Todd Boehly’s Chelsea have spent 425 million euros since the start of the 2022/23 season, but in London they have a plan to ensure that the spending doesn’t have an immediate impact on the Premier League club’s coffers.
It has not gone unnoticed that the new trend at Stamford Bridge is to attach very long contracts to new signings so that the amortization of transfers is kind to Chelsea and they can circumvent the Financial Fair Play regulations.
The signing of Mykhaylo Mudryk is the latest example. Chelsea paid Shakhtar 100 million euros for the winger, split between 70m euros in the fixed part and about 30m euros in add-ons, and he signed a contract for eight and a half seasons until 2031.

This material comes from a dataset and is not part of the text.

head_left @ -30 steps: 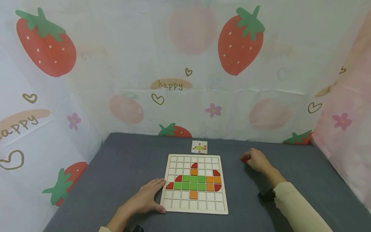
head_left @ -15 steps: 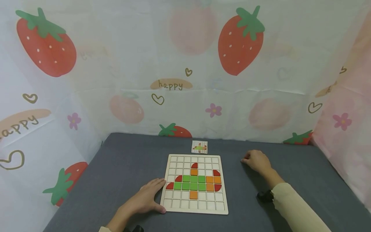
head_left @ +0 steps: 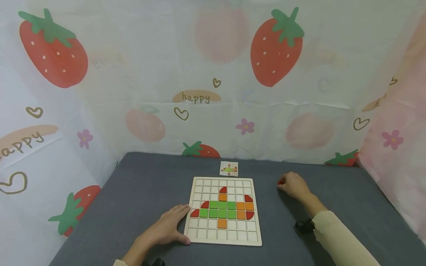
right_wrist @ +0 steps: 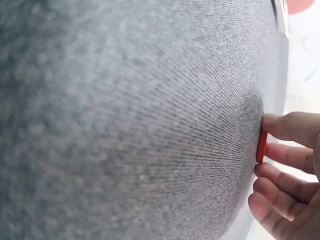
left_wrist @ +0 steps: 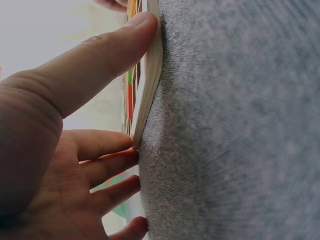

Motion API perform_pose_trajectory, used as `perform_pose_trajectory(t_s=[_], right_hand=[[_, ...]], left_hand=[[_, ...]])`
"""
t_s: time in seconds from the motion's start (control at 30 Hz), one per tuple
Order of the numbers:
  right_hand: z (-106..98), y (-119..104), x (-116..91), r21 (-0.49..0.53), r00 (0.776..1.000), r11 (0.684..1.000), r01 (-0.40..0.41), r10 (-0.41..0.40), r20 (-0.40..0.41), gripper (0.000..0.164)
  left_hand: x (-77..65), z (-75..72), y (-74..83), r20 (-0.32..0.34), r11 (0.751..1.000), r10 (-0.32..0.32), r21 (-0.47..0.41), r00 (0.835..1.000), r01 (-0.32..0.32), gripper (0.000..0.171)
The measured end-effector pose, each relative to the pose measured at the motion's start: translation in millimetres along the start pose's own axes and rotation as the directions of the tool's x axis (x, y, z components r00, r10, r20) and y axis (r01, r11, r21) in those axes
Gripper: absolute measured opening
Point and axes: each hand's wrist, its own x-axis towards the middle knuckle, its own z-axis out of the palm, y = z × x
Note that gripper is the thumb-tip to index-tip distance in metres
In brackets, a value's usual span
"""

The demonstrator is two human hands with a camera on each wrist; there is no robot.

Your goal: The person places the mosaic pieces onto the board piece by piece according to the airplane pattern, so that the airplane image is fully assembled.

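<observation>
A wooden grid board (head_left: 212, 235) lies on the grey cloth, with green and orange square tiles and red quarter-round tiles in its cells. At its left side is my left hand (head_left: 168, 226), fingers outstretched. In the left wrist view the thumb (left_wrist: 117, 50) rests on the board's edge and a fingertip touches its corner. My right hand (head_left: 295, 184) is well to the right of the board. It pinches a red tile (right_wrist: 262, 144) by its ends, low against the cloth. Most of that tile is hidden by the hand in the head view.
A small card (head_left: 229, 169) printed with a coloured grid pattern lies just behind the board. A white curtain (head_left: 149, 55) with strawberries stands around the back and sides of the grey-covered table (head_left: 146, 177). Dark wrist straps show at both wrists.
My right hand has shifted slightly toward me and turned a little. The red tile in its fingers slipped from sight midway and shows again now. The left hand and board have stayed still.
</observation>
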Motion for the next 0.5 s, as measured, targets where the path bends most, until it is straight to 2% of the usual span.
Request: perform_pose_trajectory(t_s=[0.3,0.5], right_hand=[[-1.0,-3.6,-2.3,-0.019,0.995,0.995,0.097,-0.097,-0.017,0.024],[-5.8,-16.7,-6.7,0.001,0.989,0.989,0.146,-0.146,-0.024,0.020]], left_hand=[[-0.8,-0.9,1.8,-0.005,1.000,-0.001,-0.005,1.000,0.001,0.100],[-0.9,-0.8,2.0,-0.012,1.000,0.005,-0.006,1.000,-0.005,0.100]])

As Calcio e Finanza points out, in Italy there is a limit of five seasons for a player’s contract, but this is not the case in the Premier League.
Making the most of this rule, Chelsea, as you can see below, have put most of their recent young signings on long contracts.
- Mykhailo Mudryk – June 30, 2031
- Benoit Badiashile – June 30, 2029
- Wesley Fofana – June 30, 2029
- Detro Fofana – June 30, 2029
- Cesare Casadei – June 30, 2028
- Carney Chukwuemeka – June 30, 2028
- Marc Cucurella – June 30, 2028
- Gabriel Slonina – June 30, 2028
Why are Chelsea giving out long contracts?
This is all about bridging the Financial Fair Play restrictions.
“What Chelsea have decided to do is to spread the cost of players by signing them on very long contracts,” explained Kieran Maguire, a sports finance expert, on Sky Sports News.
“So, by signing Mudryk on an eight-and-a-half-year contract, the way it is dealt with for accounting and FFP purposes is you take that 88m pound cost and you divide that over eight and a half years, and it works out as just over 10m pounds per yer.”
The new Financial Fair Play rules will cap the cost of the squad to a maximum of 70 percent within the 2025/26 season. But, by spreading the expenditure over different seasons, the room for manoeuvre grows.